What to produce
In the listing below, the lines starting at the line with "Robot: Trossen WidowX" and ending at the line with "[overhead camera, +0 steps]" are to be output verbatim. Images stay out of the copy.
**********
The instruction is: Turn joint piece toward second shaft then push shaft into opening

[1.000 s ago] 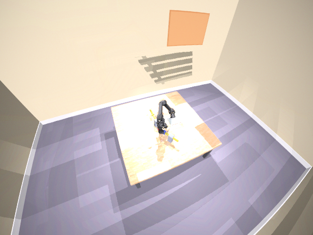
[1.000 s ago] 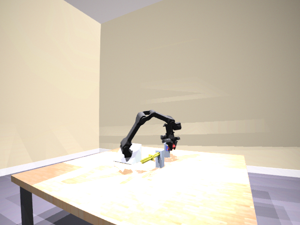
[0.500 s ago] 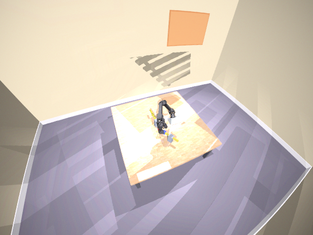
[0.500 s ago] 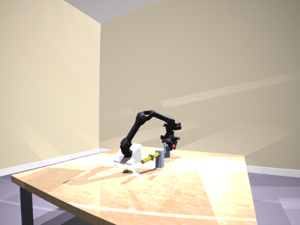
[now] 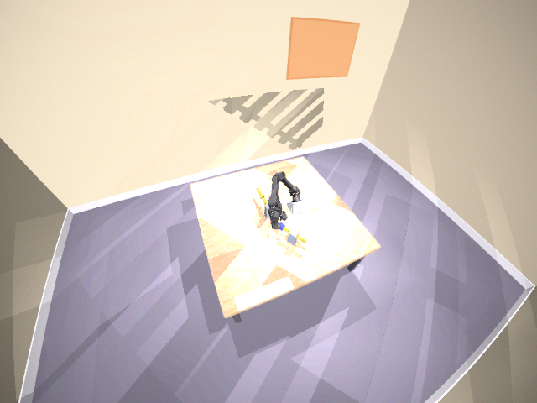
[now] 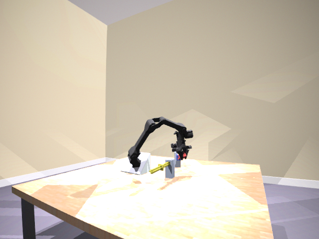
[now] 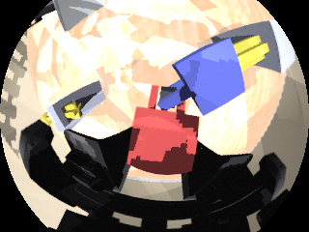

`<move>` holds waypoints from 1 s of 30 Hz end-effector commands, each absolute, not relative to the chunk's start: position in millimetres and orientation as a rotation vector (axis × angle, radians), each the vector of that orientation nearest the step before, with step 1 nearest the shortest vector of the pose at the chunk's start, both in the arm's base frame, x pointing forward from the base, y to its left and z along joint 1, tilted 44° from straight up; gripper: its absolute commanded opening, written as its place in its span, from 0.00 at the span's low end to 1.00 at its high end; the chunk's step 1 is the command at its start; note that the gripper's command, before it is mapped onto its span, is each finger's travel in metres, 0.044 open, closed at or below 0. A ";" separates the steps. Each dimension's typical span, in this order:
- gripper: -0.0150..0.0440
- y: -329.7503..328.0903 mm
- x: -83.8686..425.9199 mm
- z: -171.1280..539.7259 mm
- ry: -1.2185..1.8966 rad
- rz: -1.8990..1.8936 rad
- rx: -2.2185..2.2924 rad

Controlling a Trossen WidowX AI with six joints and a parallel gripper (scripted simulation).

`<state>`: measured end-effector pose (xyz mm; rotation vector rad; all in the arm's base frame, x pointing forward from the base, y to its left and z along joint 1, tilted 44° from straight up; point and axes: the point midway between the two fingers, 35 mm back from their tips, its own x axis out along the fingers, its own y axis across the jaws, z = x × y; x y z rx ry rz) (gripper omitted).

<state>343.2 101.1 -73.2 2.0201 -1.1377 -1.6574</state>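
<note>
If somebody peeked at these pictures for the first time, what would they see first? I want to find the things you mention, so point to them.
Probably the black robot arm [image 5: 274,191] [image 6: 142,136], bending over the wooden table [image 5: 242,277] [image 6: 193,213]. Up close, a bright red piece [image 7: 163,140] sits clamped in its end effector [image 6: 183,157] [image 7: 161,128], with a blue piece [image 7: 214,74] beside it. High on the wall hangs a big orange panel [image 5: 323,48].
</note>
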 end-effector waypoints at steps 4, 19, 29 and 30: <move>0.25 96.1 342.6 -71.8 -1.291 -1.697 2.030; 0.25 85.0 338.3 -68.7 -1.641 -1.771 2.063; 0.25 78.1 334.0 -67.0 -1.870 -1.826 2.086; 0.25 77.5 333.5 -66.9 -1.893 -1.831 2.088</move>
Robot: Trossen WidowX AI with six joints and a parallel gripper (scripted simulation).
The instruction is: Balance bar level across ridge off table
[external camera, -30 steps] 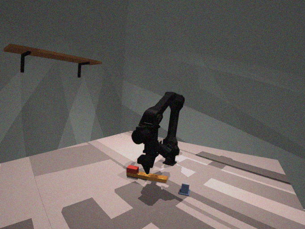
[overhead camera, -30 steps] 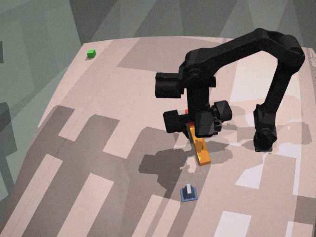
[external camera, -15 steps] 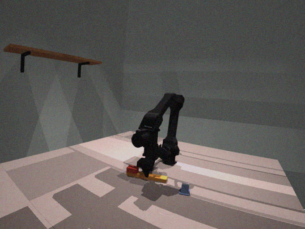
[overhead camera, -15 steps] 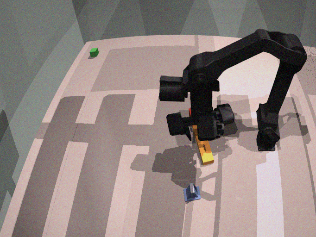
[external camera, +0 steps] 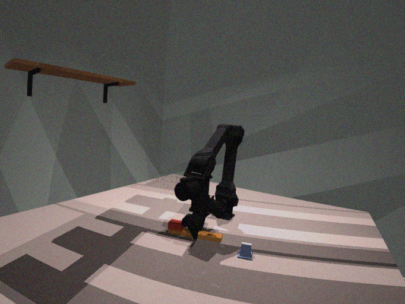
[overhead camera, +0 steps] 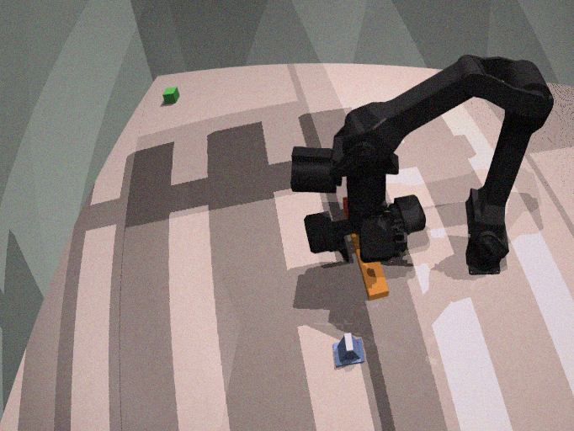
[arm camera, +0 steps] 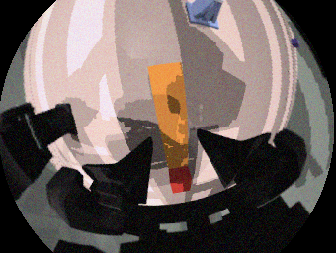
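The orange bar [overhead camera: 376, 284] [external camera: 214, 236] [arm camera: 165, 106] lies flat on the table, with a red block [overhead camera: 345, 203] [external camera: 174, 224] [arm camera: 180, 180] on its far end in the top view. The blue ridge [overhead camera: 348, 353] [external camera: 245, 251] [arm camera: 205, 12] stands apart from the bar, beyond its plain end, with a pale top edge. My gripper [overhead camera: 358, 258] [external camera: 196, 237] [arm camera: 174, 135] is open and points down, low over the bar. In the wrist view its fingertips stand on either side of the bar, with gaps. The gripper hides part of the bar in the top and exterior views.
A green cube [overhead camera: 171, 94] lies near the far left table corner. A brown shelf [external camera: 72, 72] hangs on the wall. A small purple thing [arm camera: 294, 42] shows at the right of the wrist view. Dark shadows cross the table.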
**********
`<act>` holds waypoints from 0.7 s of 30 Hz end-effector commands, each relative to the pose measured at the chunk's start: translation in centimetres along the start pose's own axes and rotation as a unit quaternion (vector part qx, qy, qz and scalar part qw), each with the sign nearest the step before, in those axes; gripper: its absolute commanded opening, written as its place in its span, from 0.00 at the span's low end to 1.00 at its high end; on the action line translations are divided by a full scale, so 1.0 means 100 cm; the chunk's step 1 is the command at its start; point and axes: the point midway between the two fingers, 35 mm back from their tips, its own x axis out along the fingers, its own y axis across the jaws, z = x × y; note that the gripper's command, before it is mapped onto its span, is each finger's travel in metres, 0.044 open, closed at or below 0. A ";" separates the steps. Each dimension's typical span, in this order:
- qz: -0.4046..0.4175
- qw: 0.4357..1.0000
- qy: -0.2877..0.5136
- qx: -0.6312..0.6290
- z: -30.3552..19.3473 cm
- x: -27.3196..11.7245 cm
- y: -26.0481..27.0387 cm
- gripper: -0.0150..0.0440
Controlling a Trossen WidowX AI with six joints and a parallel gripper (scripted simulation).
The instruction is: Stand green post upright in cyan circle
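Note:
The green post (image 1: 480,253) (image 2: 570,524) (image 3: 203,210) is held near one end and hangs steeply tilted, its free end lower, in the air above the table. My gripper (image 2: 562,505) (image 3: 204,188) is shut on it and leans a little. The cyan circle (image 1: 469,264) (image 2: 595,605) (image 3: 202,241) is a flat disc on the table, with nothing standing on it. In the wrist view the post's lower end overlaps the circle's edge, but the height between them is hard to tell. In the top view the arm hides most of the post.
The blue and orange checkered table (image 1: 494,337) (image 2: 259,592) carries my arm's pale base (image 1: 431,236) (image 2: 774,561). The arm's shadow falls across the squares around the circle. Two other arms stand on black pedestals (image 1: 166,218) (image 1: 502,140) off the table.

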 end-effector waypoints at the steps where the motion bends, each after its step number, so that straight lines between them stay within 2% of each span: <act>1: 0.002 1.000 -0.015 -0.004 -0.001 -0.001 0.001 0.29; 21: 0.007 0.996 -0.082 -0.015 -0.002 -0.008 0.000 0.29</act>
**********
Answer area
Robot: Trossen WidowX AI with six joints and a parallel gripper (scripted simulation).
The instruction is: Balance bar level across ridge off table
[external camera, -30 steps] 
[overhead camera, -30 steps] 
[external camera, -15 steps] 
[overhead camera, -15 steps] 
[external camera, +0 steps] 
[overhead camera, +0 steps] 

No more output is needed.